【請牢記本站域名“”,或者在百度搜索:三聯文學網】121【酒中有真言】


    盡管所部官兵的軍餉還沒落實,劉湘為本家叔叔設下的接風宴也是山珍海味、水陸雜陳,規格、檔次都頗為符合少將旅長的身份地位。隻是,堂皇的接風宴因為楊森的不請自來,不知不覺間變成了決定第一旅今後生存和發展方向的“生死宴”。


    慣常的向長輩敬酒,同學間的寒暄、勸慰,年輕長輩以下級軍官身份的回敬……酒過三巡,正事登場。


    “子惠啊,我想問你一句話,你一定要真心回答。”


    “悶哥,你說。”


    “你為啥不看好滇軍和趙又新?四川、雲南、貴州三省都把在他們的後台大老板唐繼堯手裏,就算是石鏗打著中央陸軍的旗號也不敢輕易挑戰。上回的事是趙又新的狗屎坨坨拿給人家踩到,大義名分都在石鏗那邊。這一回,真要是羅佩金拿著陸軍的整編命令來行事,我們咋個辦?我的第一旅咋個辦?”


    楊森沉yin片刻,說:“悶哥,你說問一句話,結果是一堆話嗯……聽我慢慢道來幺爸,晚輩再敬您一杯,敬您老人家有骨氣,晚輩在永川聽董鴻銓說,有個保定軍官生居然在第四hun成旅教導軍官隊待不住,硬是跑出來了。我還諳(猜)是哪個?今天在此見麵,我就猜出肯定是幺爸有骨氣”


    劉湘頓時愣住,看著臉紅紅的年輕幺爸一時出聲不得,就算楊森話意裏帶著濃重的諷刺意味,也沒有出聲喝止。心中卻暗道:哎喲喂,幺爸年輕軍官要想發展,石鏗的第四hun成旅可說是全四川的最佳所在隻有你這些不知輕重、利害的軍官生娃娃才七翹八拱……

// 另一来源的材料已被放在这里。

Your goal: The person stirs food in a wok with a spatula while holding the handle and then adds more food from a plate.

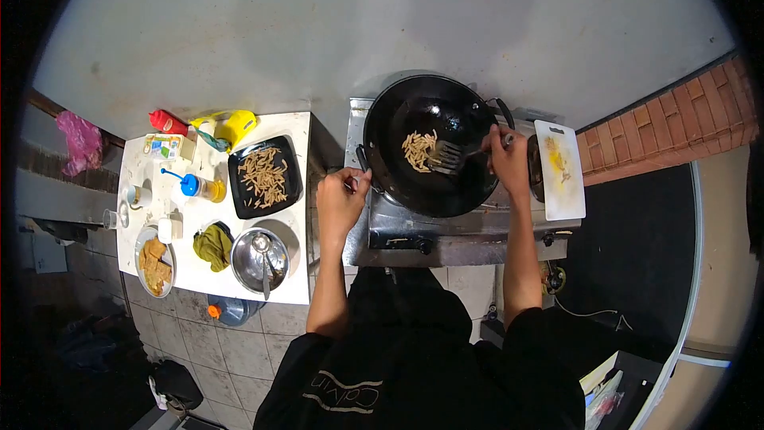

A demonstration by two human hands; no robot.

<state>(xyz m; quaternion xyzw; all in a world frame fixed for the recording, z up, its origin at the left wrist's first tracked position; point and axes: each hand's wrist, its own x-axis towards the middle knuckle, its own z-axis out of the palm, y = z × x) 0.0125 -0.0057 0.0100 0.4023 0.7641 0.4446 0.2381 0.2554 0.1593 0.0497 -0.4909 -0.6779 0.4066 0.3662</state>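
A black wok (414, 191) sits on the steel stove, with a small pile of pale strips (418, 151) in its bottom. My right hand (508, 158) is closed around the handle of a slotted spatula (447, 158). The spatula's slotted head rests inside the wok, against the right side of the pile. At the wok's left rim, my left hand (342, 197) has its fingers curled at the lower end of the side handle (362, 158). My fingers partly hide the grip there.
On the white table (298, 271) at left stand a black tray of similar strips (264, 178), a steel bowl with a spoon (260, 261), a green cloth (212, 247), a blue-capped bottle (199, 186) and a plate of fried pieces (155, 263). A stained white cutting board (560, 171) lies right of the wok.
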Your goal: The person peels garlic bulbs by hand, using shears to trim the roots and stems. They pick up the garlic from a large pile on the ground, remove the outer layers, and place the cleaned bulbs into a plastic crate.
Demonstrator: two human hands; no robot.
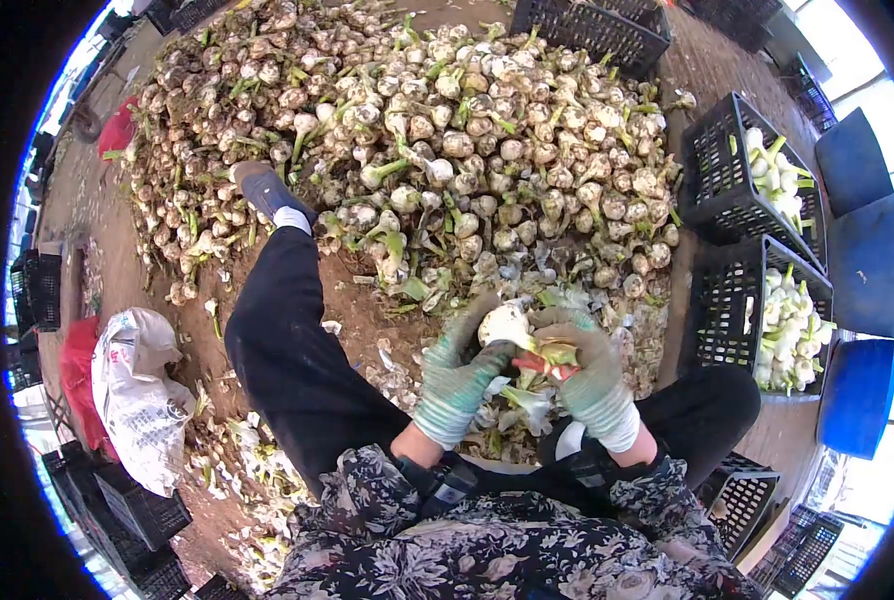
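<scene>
A whitish garlic bulb (505, 327) is held up between my two gloved hands, above the ground in front of me. My left hand (457, 375) is closed around the bulb's left side, thumb beneath it. On the other side, my right hand (592, 375) is closed on a small red-handled tool (545, 367); its working end is hidden. Greenish-yellow outer leaves (557, 352) of the bulb lie against the right fingers. Beyond both hands spreads a large heap of soil-stained garlic bulbs (487, 140) with short green stems.
Black crates of cleaner white garlic, one nearer (732, 310) and one farther (732, 190), stand at right beside blue bins (870, 265). Another black crate (607, 35) stands behind the heap. A white sack (142, 390) lies at left. Loose peelings (257, 470) litter the floor.
</scene>
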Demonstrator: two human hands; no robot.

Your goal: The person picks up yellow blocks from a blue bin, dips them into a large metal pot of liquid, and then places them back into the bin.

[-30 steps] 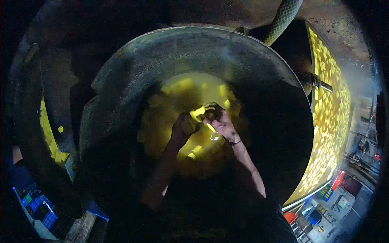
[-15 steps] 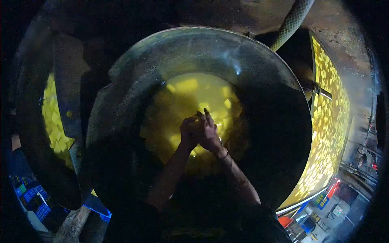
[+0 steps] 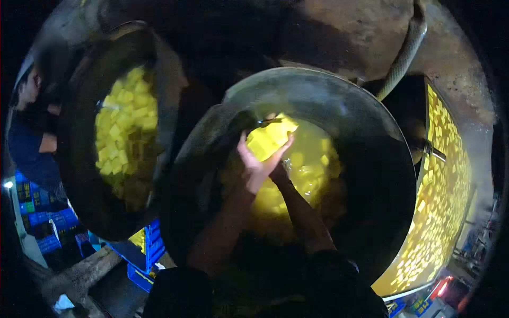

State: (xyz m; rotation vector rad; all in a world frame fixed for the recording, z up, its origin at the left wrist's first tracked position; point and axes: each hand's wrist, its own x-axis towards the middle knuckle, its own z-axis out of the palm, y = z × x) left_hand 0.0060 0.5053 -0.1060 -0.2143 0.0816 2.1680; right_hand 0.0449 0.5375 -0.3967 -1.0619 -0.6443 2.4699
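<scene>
Both my hands are raised over the middle of a large dark round vat (image 3: 313,74), cupped together around a small clump of smooth yellow tofu-like blocks (image 3: 268,140). My left hand (image 3: 253,165) supports the clump from below and the left side. Beside it, my right hand (image 3: 280,168) is in shadow, partly hidden behind the left hand and the blocks. Dark fingertips show at the clump's upper edge. Beneath them, more yellow blocks lie in the vat's cloudy yellow liquid (image 3: 313,143).
To the left stands another vat full of yellow blocks (image 3: 127,111), with a person (image 3: 34,127) beyond it. On the right, a big tank (image 3: 442,212) holds many floating blocks. A hose (image 3: 405,58) hangs at upper right. Blue crates (image 3: 154,244) sit at lower left.
My hands have come up from low over the liquid and now hold yellow blocks in clear view. The view has shifted left, bringing in the person and more of the left vat.
</scene>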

    楊森喝了酒,說:“老實說,我已經向董鴻銓輸誠了。”


    劉湘聞言霍然起身,指著臉sè如常的楊森喝道:“楊子惠,搞了半天,你娃是給石鏗當說客來的哦?”


    “是,也不是。”楊森伸手將劉湘拉回座,把趙又新打算“吃掉”第四hun成旅的想法詳細說了,又道:“趙又新癡人說夢話,我楊森不敢陪他了。悶哥,莫非你有興趣到時候出手yin一把第四hun成旅哦?就算沒石鏗在,那董家兄弟沒一個是好惹的再說了,連蔣方震將軍都說石鏗jing靈得很,上海的青幫算啥子?惹máo了石鏗,我估計他敢把部隊開到租界邊邊上示威,那個時候,洋máo子些哪個敢呲牙?歐戰都夠他們忙的了,哪裏顧得上這種事情哦?還不是乖乖jiāo人消災,事後通過啥子外jiāo途徑抗議一下了事。”


    “扯遠了”劉湘盡管嘴裏說著,心裏卻是認同楊森所言的。在蔡鍔還是四川督軍時,一個鴉片事件就惹得石鏗出兵三個團要打趙又新,何況是想謀害於他呢?


    “中央搞整編,擺明了是要挑起川、滇、黔軍的內luàn,實力強大的石鏗所部隔岸觀火,等你幾爺子打的jing疲力竭了,再發兵來個一鍋子端了,中央就此掌握四川軍政,下一刀就直殺雲南。”楊森一掌劈出,所向正是南方,坐在下首的唐式遵急忙躲閃。“雲南有蔡大將軍還好說,石鏗要聽蔡大將軍的,如今大將軍一去,石鏗頂起中央的帽子,又是正兒八經的平luàn,以他的實力,誰人擋道誰人遭殃甫澄兄,你不會去當螳螂噻?”


    劉湘想了想,乃坦白道:“老實說,我也起過心要跟石鏗言和。隻是麵子淺又無人引路,就一直拖著沒辦。子惠,你說的句句在理,滇軍傷了四川人的心,在四川是肯定坐不穩的,川軍各部又是各有各的心思,難成大器。唯有石鏗是兵強馬壯、策略得當,地方平靖,百姓安樂。聽你說,趙又新搞了個楊chun芳出來搗luàn,你看到嘛,估計這個事情最終結果是他搬起石頭砸自己的腳。”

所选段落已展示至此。